Homework 4

Due: 2024-02-20, 11:59pm

Submission instructions

For this homework you should submit a ZIP archive containing:

  • A single document with the answers to all the following items in HTML format only. Make sure you include plain English blocks in between the code, and its output to interpret what R is giving you.
  • Code file used to generate the answers (RMD format). There should be comments in the code blocks.

  • Jupyter notebook (IPYNB) is okay.
  • Please remember to mix your comments with code and output.
  • Do not forget acknowledgements.

In this homework we will work on non-linear regression and logistic regression.

1. Odds ratios, main effects and interactions (50%)

Consider the emergency department triage data.

  • Tabulate the 30-day mortality variable (mort30). Calculate the probability of death, and the odds of death.
  • Calculate the odds of death separately by the readmission variable (genindl.1). Then calculate the odds ratio and the lod odds.
  • Use logistic regression to calculate the same odds ratio.
  • Does the odds ratio for readmission vary by sex? Calculate the readmission odds ratio separately by sex, and then take the ratio.
  • Use logistic regression to calculate the same odds ratio (hint: it corresponds to an interaction term).

2. Non-linear modeling (50%)

We will perform non-linear modeling with logistic regression. Use frog abnormalities data. We will use the abnormalities (ABNORMAL) and tail length (TAIL_LENGTH) variables.

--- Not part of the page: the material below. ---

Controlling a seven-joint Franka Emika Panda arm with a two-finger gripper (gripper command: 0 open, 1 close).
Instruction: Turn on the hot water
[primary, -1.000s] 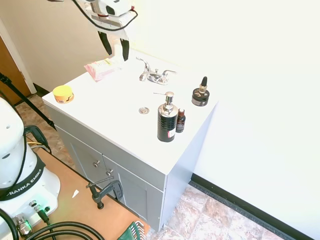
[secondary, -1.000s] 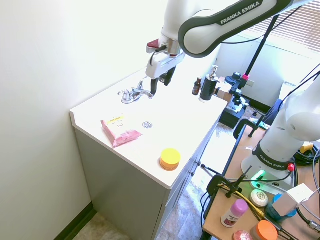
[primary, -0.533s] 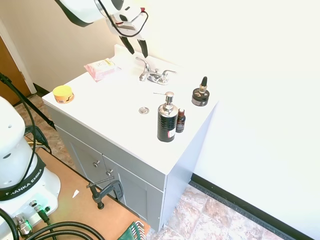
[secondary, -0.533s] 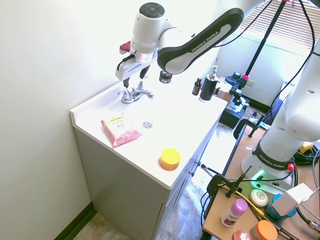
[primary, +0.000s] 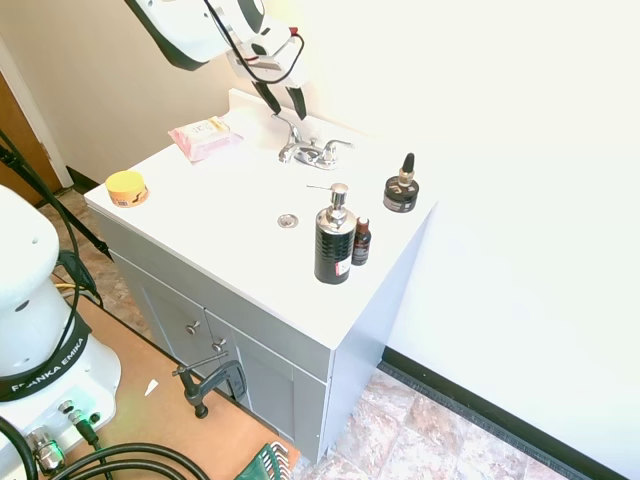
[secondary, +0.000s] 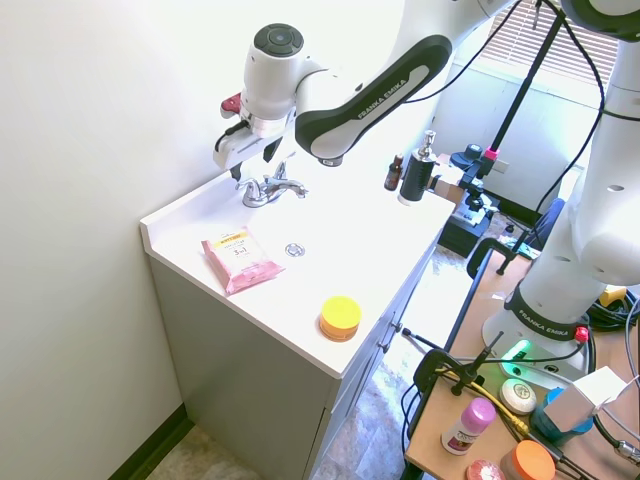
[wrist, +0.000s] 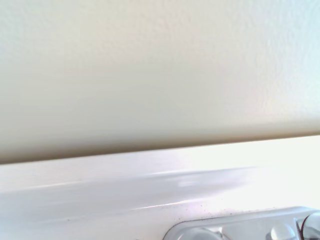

  • Use logistic regression to study the association of abnormalities and tail length.
  • What is the meaning of the regression coefficient in the output of glm command?
  • Add a quadratic term for tail length. Does it improve the fit? How do you know that it improves fit?
  • Create a new variable by dividing the range of tail length into 10 intervals, and calculate the proportion of abnormalities in each of these categories.
  • Plot the proportion of abnormalities as a function of tail length category. Is it consistent with your logistic regression output?

3. Acknowledgements

Cite resources or individuals helping you.